There are a couple problems with this line of thinking. First, a lack of known cases doesn't mean that this is necessarily hard to detect or that it isn't being prosecuted. It might also simply not be happening. That seems to be the most likely scenario given how hard it currently would be to secretly acquire and use this genetic data.
Also you don't need to have a massive amount of HIPAA protected data to be publicly available for someone to notice. There are plenty of independent insurance brokers who serve as middlemen between consumers and the insurance companies. These people have access to all the medicals and usually end up having a decent understanding of how that translates into insurance rates. A drastic change in how insurance companies rate risk would be quickly noticed by these brokers. Right now if a broker receives a particularly bad rate from a specific insurer due to a quirk of their actuarial numbers, they will often turn around and apply to a competitor. That means any single insurer using this information wouldn't necessarily do that much damage to end consumers. It also means that any single insurer who did this would quickly get a reputation for providing rates that look unexplainable on the surface and it won't be long before people start asking why. Once again, I just don't think this is a realistic scenario.
If the data is managed by a company that isn't in the healthcare industry, HIPPA doesn't apply. An insurance company, even a health insurance company can purchase non healthcare data from an analytics company.
It wasn't HIPPA protected when it was on my heritage, and it won't be healthcare data when it's eventually leaked and resold.
If you don't think legitimate companies are interested in buying that data, look around at the market for our password breach and identity theft data. There's a brisk, legal trade.

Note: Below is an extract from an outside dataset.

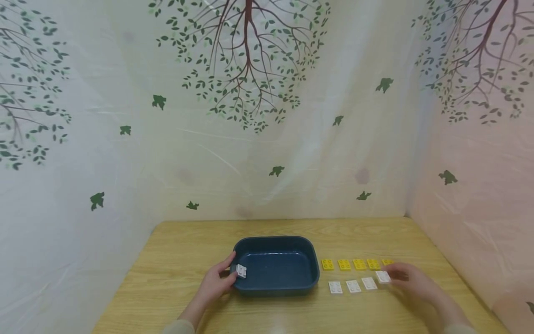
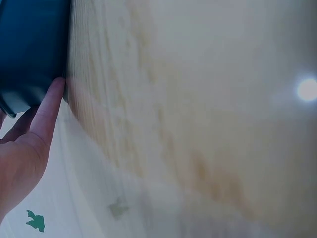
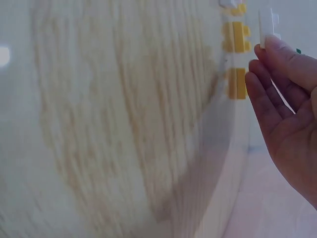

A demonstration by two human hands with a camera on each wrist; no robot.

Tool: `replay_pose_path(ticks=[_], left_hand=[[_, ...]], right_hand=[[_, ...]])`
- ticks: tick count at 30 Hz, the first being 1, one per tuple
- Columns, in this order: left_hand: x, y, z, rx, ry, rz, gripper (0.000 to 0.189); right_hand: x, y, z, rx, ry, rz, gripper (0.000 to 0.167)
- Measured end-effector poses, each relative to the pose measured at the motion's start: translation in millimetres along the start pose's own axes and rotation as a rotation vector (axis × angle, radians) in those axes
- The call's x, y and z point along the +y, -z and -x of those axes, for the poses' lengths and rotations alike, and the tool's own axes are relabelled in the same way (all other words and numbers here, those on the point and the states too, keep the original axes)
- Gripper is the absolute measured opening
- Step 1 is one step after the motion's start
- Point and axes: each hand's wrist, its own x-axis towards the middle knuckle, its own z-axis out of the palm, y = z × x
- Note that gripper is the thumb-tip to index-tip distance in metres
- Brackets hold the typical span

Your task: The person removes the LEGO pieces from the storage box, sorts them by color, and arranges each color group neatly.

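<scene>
My left hand holds the left end of a dark blue rectangular container, its thumb and fingers spread along the wall. In the left wrist view, one finger lies straight against the container. A white studded brick shows just inside the container's left end, close by the thumb. At the right, my right hand pinches another white brick between thumb and fingertips. That white brick appears edge-on in the right wrist view, above the table.
A row of several yellow bricks lies right of the container; the rightmost is partly behind the right hand. In front of them is a row of white bricks. The wooden table meets a curtain printed with trees and leaves.
</scene>
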Motion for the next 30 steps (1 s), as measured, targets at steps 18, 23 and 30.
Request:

I read about a "threat intelligence" company on here the other day who got hacked for all their breach data. Not all of it is super public, and none of the public dumps are in a tidy package where you can associate users in one breach with users in another breach. Sorry I couldn't find the name of the company.
But there are more than a handful of "threat intelligence" or OSINT providers. I'll let you Google it for yourself.
Also you don't need to have a massive amount of HIPAA protected data to be publicly available for someone to notice. There are plenty of independent insurance brokers who serve as middlemen between consumers and the insurance companies. These people have access to all the medicals and usually end up having a decent understanding of how that translates into insurance rates. A drastic change in how insurance companies rate risk would be quickly noticed by these brokers. Right now if a broker receives a particularly bad rate from a specific insurer due to a quirk of their actuarial numbers, they will often turn around and apply to a competitor. That means any single insurer using this information wouldn't necessarily do that much damage to end consumers. It also means that any single insurer who did this would quickly get a reputation for providing rates that look unexplainable on the surface and it won't be long before people start asking why. Once again, I just don't think this is a realistic scenario.